* **Assignment**:
Transcribe exactly the lines that fall between the one holding "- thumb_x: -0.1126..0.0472" and the one holding "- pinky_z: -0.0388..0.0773", inclusive, from the entries below.

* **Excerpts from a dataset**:
--

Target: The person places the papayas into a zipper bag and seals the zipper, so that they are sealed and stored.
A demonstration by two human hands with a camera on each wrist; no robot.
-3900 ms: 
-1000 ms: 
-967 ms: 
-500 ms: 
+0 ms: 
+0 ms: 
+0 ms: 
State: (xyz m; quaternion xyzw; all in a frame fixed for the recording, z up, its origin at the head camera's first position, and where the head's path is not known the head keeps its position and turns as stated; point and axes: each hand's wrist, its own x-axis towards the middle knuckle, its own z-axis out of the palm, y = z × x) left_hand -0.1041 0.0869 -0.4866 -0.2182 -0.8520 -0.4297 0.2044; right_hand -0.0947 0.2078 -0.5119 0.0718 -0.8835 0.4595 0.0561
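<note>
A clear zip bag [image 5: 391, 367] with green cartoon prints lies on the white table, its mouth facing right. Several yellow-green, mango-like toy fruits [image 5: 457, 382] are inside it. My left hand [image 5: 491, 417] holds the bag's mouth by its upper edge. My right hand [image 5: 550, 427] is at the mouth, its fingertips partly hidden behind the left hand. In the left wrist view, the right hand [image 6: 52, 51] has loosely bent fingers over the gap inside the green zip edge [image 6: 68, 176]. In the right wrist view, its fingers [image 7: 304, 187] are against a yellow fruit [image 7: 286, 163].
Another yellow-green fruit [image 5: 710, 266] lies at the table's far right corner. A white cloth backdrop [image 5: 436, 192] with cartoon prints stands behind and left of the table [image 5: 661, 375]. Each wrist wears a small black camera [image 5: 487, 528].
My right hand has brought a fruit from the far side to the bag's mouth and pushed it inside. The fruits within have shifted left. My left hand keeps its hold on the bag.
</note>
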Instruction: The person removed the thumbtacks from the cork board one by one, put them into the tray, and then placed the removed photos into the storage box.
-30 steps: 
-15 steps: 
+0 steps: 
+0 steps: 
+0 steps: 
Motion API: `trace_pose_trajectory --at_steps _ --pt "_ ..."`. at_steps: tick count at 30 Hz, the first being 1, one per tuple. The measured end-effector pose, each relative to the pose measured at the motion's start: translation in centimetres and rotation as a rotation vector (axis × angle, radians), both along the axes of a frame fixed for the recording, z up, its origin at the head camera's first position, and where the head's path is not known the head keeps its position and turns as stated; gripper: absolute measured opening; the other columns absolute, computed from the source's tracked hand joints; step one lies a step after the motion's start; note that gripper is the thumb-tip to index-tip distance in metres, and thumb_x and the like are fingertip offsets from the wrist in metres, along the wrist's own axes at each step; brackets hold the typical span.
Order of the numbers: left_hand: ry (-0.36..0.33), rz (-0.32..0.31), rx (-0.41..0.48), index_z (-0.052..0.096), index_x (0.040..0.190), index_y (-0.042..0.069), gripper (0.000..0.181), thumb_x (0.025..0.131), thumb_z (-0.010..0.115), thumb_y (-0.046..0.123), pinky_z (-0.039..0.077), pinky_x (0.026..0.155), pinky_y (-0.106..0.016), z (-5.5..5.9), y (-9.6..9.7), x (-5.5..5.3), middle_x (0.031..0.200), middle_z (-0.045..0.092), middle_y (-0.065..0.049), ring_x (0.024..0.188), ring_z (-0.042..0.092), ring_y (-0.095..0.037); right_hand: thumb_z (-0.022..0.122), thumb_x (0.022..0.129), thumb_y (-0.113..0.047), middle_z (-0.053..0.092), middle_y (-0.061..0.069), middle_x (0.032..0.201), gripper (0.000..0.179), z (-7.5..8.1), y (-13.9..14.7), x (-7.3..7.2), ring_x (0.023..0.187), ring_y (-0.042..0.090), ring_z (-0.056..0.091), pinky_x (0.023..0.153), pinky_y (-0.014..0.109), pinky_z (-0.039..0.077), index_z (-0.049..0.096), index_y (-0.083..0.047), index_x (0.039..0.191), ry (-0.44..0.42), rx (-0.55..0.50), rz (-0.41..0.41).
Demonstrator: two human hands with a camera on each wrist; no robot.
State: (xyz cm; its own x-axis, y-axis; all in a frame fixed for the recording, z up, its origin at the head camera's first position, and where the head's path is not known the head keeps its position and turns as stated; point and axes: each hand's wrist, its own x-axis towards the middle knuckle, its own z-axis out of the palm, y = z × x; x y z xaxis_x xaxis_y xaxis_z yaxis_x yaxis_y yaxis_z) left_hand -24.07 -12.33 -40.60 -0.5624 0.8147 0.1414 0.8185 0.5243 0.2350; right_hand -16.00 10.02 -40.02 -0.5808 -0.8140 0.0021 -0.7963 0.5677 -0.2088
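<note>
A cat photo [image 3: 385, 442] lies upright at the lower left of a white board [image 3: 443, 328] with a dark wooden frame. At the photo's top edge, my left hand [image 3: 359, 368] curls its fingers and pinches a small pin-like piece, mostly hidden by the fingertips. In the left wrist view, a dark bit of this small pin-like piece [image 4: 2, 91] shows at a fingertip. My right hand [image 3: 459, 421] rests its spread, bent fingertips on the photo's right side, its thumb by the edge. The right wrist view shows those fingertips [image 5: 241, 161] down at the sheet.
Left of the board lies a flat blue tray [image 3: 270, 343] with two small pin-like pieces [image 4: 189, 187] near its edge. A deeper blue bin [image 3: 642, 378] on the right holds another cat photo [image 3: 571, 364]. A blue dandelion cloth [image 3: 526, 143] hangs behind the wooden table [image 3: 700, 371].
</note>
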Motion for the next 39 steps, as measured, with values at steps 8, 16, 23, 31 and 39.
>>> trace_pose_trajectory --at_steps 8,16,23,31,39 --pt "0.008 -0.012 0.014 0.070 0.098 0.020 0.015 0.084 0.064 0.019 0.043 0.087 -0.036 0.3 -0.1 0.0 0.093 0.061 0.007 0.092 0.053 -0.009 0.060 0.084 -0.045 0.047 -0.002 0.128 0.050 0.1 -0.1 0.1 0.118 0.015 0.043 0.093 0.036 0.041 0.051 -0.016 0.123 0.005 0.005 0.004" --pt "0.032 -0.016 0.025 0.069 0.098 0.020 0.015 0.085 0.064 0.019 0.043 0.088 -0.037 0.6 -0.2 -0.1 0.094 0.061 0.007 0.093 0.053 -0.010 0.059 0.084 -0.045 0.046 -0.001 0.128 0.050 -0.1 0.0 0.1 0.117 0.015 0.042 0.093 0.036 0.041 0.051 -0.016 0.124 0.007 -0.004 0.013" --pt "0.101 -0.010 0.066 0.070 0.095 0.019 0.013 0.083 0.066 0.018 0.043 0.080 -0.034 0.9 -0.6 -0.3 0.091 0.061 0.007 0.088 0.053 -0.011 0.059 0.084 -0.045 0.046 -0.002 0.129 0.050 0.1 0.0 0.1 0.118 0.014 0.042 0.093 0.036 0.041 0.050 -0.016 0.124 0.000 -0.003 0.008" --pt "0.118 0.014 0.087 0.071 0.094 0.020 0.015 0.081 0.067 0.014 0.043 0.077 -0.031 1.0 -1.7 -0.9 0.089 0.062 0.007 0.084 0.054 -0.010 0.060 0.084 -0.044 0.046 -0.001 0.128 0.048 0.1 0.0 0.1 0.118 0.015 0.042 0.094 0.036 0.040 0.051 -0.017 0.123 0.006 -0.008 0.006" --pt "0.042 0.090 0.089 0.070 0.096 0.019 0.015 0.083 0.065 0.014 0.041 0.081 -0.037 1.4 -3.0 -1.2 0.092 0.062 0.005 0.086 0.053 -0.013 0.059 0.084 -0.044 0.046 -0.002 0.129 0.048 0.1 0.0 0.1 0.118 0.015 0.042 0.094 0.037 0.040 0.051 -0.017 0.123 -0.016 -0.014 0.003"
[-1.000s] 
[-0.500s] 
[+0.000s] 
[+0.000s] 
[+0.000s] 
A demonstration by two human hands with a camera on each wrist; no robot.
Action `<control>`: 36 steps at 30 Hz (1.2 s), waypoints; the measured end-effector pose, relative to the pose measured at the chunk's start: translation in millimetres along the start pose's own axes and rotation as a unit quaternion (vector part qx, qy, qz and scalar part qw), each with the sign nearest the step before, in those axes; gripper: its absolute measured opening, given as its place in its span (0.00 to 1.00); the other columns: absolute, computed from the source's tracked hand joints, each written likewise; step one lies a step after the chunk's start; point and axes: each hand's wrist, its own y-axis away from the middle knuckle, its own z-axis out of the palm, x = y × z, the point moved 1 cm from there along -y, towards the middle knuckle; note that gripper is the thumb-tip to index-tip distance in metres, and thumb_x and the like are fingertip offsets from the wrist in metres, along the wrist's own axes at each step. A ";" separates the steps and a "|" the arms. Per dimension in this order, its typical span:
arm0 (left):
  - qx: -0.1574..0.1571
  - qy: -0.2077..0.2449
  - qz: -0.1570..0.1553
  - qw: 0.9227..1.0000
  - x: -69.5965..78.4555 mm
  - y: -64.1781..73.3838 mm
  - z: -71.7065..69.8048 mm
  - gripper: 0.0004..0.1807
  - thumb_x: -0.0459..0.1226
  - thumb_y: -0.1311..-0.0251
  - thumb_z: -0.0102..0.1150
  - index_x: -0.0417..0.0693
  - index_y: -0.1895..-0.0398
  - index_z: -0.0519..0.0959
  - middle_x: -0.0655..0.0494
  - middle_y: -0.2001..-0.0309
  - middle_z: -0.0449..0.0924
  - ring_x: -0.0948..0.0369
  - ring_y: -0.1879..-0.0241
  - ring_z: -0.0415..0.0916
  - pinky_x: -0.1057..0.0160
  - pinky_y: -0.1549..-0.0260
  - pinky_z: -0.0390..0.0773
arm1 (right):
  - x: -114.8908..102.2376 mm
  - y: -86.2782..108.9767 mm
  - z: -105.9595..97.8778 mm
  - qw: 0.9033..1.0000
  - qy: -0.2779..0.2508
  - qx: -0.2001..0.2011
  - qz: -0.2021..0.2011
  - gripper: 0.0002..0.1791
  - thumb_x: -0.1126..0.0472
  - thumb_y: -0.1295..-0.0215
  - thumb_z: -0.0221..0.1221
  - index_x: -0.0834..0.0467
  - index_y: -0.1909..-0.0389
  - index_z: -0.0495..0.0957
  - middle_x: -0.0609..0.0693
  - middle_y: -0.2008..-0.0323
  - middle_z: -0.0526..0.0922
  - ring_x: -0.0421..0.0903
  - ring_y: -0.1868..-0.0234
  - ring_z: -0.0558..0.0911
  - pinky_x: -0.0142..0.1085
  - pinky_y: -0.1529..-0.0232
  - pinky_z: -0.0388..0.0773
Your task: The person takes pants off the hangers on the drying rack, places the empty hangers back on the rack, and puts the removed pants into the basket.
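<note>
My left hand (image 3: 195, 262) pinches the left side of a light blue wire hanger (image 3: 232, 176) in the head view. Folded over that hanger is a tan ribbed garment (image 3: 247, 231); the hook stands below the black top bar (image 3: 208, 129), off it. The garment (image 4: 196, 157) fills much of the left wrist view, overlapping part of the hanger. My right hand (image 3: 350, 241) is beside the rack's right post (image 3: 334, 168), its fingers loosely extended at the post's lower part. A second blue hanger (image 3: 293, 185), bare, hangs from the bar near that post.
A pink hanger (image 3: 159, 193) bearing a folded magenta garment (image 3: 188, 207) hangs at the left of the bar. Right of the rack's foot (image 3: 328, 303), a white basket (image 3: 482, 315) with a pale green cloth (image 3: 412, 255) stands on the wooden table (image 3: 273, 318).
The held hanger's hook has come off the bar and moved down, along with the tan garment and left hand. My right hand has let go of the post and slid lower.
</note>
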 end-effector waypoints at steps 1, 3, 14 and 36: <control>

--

* **Task output**:
  - thumb_x: -0.1126..0.0472
  - thumb_y: -0.1295..-0.0215
  - thumb_z: -0.0221..0.1221
  - index_x: -0.0834..0.0467
  - index_y: -0.1909..-0.0389
  - index_z: -0.0495..0.0957
  - middle_x: -0.0609..0.0693
  - middle_y: -0.2008..-0.0323
  - middle_z: -0.0526..0.0922
  - ring_x: -0.0421..0.0903
  - ring_y: -0.1868..-0.0234
  - ring_z: -0.0558..0.0911
  - pinky_x: -0.0142..0.1085
  - pinky_y: -0.1529..-0.0232
  - pinky_z: -0.0388..0.0773

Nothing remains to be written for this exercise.